Cela fait quoi d’être plus en phase avec ses ennemis qu’avec ses alliés ? J’exagère à peine : dans un comité de lutte quelconque, dans mon syndicat, uni contre un gouvernement, me voilà coude à coude avec une camarade qui me vante Chavez, comme elle aurait pu en d’autres époques soutenir Castro ou Mao. Je frémis. Bien sûr Chavez n’est pas Mao (ne me faites pas dire ce que je n’ai pas pensé), mais l’élan admiratif, lui, est du même ordre…

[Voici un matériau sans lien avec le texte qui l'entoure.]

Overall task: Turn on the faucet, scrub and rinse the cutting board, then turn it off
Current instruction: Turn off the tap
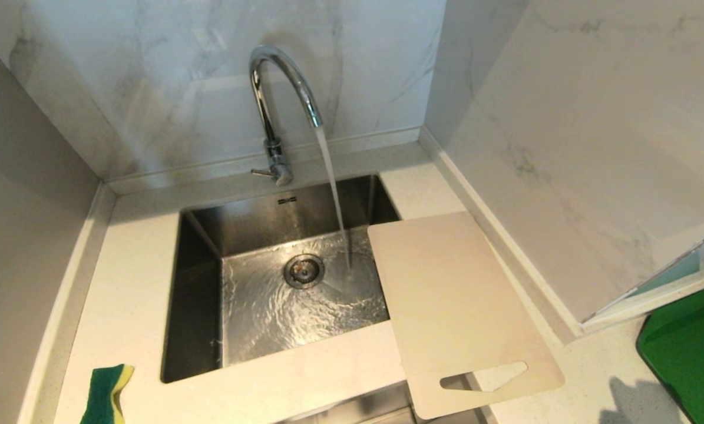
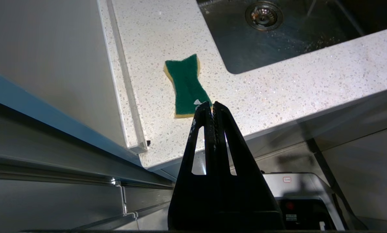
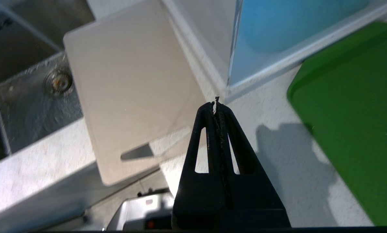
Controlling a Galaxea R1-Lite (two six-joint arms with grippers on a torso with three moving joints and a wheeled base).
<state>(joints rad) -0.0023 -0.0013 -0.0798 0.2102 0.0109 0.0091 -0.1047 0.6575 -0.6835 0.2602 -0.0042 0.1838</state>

Les corpus idéologiques qui constituent la vie politique actuelle sont, hormis les régressions religieuses et l’écologie, tous issus du XIXe siècle et de la révolution industrielle. Libéralisme, socialisme, anarchisme, communisme. Tous sont des interprétations, justifications, réactions ou oppositions à la mise en place du capitalisme, à la prolétarisation du monde et au pouvoir de la bourgeoisie. Elles sont à la fois opposées et complémentaires, car points de vue différents d’une même réalité. Certains corpus se recoupent. Aussi y trouve-t-on des points communs, réels ou apparents. Le rôle prépondérant de l’économie, dans le libéralisme comme dans le marxisme. L’opposition entre l’individu et l’État, dans le libéralisme et dans l’anarchisme. Mais la bourgeoisie n’a eu de cesse d’utiliser l’État pour servir ses intérêts, jusqu’à en accepter ou lui donner la forme fasciste lorsque nécessaire. A contrario, l’opposition anarchiste à l’État n’est pas une négation du collectif, elle y voit même la solution émancipatrice. Dans ces temps politiquement médiocres où l’État (bourgeois qui plus est !) est présenté comme le seul rempart contre la logique capitaliste par une gauche-qui-se-croit-en-pointe-du-combat, il y a nécessité de travailler à la clarification des idées. Et à tirer enfin collectivement (c’est-à-dire à l’échelle de la société, pas seulement dans des cercles restreints) les leçons du XXe siècle !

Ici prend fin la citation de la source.